Or, take the Hindu right’s demand for a uniform civil code. This too has to be seen in relation to the fact that the Hindu right can not only appropriate both universalism and particularism but also that both strategies are put to work towards the same goals. If one strategy of the Hindu right is to aggregate, stereotype and demonise Muslims and Christians as monolithic transnational communities, then another strategy, sustained by a colonial legacy of classification on lines of pure origin, impure racial inter-mixture and native converts, is to differentiate between Muslims and Christians on particularist lines of descent as aliens and natives for purposes of ‘reconversion’.

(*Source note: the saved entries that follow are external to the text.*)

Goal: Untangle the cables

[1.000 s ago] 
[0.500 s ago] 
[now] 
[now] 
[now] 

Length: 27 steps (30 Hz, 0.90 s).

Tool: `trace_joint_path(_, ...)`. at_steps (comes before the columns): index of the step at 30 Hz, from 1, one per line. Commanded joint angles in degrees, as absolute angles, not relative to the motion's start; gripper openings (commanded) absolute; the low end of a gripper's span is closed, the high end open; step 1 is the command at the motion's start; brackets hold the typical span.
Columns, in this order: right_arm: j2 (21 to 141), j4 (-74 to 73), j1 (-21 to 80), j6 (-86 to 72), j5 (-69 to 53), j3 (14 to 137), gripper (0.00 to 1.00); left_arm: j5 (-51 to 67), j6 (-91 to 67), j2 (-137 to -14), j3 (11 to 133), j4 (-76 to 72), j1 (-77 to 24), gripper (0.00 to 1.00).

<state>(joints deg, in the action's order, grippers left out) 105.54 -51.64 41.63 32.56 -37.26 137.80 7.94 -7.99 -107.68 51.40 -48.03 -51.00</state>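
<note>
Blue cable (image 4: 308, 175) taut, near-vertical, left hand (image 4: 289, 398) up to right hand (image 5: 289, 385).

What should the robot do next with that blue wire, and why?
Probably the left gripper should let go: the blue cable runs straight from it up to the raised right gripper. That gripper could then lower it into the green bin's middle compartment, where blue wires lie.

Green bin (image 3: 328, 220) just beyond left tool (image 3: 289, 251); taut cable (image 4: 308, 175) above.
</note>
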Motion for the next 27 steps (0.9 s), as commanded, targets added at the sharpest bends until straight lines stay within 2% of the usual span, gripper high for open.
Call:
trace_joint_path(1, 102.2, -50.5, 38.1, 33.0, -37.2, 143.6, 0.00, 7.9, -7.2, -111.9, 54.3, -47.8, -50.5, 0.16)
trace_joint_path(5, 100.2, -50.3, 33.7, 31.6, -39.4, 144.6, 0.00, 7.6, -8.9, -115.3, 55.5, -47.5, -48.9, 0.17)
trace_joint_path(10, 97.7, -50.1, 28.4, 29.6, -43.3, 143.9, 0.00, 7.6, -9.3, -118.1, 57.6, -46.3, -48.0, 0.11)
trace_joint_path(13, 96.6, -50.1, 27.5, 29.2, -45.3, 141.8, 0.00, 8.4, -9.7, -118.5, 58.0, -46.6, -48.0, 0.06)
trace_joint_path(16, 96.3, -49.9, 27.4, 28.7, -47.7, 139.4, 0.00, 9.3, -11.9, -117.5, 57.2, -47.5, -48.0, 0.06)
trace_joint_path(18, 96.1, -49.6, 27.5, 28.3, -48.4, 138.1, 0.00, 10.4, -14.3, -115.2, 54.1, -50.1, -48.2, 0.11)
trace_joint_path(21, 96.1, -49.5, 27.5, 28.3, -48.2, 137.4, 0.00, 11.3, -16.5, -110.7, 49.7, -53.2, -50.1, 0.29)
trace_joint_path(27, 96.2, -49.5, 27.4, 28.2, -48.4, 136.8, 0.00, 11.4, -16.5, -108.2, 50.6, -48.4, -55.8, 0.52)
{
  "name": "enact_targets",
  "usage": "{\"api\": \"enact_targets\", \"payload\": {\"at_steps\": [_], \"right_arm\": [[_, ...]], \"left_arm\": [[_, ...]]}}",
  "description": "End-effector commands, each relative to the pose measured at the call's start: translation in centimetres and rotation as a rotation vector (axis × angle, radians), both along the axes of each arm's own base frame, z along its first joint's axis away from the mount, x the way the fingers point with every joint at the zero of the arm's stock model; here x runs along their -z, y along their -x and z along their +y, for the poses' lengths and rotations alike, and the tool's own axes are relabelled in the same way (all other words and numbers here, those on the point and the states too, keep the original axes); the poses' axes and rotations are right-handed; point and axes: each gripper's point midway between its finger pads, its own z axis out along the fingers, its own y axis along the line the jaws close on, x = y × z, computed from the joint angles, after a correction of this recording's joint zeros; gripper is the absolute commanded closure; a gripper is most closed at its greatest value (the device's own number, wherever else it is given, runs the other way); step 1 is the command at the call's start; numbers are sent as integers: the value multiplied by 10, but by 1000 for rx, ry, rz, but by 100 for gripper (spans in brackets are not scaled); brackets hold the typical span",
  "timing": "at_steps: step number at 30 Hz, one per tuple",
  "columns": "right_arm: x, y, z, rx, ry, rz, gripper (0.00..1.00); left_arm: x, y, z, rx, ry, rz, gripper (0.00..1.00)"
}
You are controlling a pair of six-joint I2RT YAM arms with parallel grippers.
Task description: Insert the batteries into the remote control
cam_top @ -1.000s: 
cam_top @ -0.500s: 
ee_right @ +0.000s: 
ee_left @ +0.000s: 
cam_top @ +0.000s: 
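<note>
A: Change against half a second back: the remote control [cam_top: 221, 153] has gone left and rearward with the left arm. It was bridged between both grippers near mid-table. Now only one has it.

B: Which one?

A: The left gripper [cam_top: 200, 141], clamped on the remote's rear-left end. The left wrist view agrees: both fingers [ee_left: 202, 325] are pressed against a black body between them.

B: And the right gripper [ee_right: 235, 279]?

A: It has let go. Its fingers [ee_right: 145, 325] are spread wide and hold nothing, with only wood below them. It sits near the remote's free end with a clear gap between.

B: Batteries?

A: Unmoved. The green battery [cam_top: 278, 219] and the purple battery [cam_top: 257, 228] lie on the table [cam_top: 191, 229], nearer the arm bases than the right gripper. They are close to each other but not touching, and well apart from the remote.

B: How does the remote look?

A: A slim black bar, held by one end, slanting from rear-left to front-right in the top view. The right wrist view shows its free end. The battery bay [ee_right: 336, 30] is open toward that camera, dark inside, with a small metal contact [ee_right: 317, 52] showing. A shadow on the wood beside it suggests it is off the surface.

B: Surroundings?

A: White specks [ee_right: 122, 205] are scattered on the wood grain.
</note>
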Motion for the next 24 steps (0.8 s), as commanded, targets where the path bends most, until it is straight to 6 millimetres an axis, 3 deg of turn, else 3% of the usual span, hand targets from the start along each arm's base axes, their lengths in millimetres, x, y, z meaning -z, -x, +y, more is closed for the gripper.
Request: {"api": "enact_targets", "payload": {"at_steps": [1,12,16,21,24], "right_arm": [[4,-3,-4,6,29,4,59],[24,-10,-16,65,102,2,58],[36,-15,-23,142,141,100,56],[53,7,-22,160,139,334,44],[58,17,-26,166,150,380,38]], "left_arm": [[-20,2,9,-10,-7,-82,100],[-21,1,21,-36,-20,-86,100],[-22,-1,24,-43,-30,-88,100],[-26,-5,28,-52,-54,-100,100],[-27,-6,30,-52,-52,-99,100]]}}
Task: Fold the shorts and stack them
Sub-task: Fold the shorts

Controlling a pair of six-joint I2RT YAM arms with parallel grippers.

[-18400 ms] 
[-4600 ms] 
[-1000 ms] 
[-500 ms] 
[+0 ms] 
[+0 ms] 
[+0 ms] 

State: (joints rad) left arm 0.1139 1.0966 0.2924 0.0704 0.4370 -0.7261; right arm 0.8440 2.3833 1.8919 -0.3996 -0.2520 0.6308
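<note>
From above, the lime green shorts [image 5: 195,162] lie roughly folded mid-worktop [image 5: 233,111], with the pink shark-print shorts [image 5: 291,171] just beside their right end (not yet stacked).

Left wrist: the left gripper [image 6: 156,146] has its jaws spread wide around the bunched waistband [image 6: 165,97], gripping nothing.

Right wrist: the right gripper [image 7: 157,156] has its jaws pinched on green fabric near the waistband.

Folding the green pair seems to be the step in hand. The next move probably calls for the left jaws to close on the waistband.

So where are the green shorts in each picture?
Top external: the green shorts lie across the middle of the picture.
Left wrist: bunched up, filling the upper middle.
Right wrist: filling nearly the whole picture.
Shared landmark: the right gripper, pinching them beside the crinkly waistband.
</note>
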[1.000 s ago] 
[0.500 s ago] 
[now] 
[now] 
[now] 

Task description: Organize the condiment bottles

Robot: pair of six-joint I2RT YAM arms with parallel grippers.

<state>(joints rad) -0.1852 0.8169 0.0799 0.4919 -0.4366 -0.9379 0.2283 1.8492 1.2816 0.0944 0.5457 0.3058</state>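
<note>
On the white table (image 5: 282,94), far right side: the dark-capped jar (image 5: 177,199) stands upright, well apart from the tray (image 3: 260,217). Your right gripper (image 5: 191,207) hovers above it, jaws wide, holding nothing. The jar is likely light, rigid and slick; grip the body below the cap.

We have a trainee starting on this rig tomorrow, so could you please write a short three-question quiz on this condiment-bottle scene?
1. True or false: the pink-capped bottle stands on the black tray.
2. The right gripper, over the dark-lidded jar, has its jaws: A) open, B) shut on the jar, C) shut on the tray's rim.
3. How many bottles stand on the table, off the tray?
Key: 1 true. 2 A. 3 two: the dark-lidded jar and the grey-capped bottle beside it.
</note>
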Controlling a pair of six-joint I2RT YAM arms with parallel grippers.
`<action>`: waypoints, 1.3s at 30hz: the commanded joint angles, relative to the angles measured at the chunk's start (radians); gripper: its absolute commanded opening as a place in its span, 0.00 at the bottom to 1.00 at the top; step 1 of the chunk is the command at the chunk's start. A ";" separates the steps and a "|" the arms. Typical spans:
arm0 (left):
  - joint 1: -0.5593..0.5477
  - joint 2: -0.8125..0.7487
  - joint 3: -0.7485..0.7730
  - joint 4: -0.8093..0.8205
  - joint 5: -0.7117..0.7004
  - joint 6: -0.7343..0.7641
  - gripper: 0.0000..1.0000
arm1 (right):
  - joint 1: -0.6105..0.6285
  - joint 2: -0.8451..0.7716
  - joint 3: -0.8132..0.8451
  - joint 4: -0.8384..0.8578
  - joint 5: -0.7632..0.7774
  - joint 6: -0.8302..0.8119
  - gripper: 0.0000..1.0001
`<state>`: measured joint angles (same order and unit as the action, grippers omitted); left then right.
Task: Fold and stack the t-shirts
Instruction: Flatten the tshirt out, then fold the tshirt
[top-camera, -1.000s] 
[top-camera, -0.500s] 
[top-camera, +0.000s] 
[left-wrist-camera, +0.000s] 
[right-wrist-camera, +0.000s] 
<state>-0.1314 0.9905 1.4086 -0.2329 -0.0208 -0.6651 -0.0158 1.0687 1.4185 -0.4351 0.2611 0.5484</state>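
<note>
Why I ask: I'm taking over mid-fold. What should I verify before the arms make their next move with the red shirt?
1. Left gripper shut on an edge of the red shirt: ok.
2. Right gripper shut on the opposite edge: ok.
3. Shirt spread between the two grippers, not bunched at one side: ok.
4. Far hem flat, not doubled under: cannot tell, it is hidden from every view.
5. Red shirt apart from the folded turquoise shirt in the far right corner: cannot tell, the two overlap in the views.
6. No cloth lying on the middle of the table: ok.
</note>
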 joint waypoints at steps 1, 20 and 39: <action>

There is a case, then, not only for reconnecting issues of religious identity with those of class, caste and gender, but also rethinking sharp and soft definitions of religious identity in ways that go beyond the present purview of multiculturalisms. This would involve rejecting a dehistoricised definition of religions as immutable or exclusive, a definition that coincides with homogenising community claims, and is amenable to exploitative political instrumentalities which encash ascriptive constituencies.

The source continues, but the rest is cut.